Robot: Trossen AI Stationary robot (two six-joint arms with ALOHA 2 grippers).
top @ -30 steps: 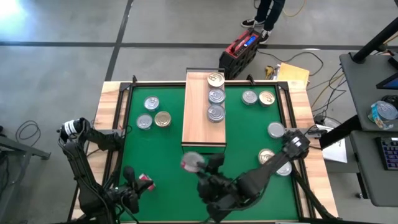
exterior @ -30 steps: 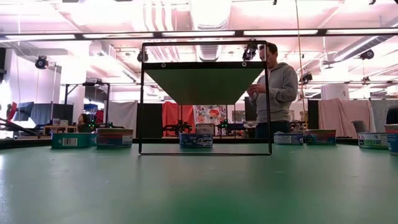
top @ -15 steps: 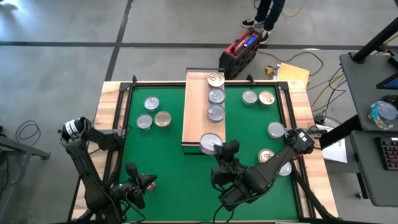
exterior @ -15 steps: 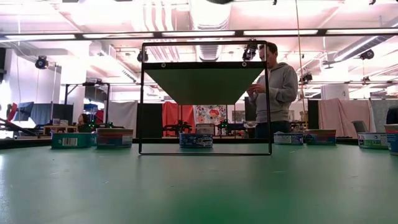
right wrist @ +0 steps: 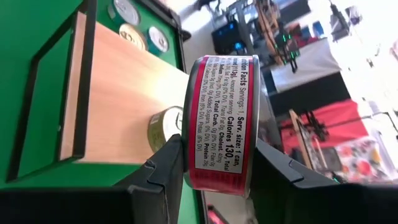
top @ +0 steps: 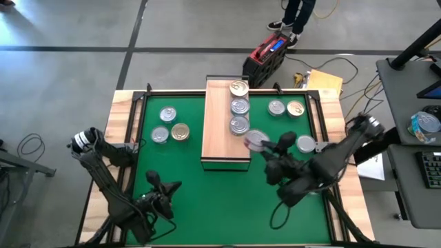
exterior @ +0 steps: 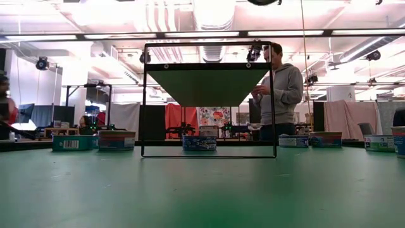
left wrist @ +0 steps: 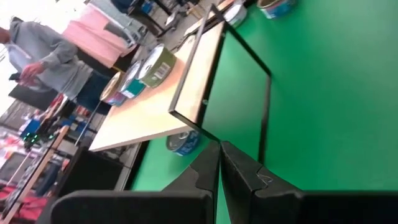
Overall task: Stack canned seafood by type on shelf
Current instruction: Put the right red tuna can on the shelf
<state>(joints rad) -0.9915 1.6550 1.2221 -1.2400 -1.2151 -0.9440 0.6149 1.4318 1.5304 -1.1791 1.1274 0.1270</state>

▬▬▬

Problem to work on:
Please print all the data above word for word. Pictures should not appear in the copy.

Task result:
Robot: Trossen AI Stationary robot (two six-joint arms with ALOHA 2 grippers).
top @ -30 steps: 
exterior @ -30 steps: 
top @ -15 steps: 
exterior @ -15 steps: 
right wrist @ +0 steps: 
top @ +0 steps: 
exterior @ +0 steps: 
left wrist @ +0 steps: 
Overall task: Stack canned seafood by type on shelf
Current instruction: Put the right red tuna can on the shelf
<state>(joints rad) -0.9915 1.6550 1.2221 -1.2400 -1.2151 -0.9440 0.6149 1.4318 1.5304 -1.1791 1.1274 0.1270</state>

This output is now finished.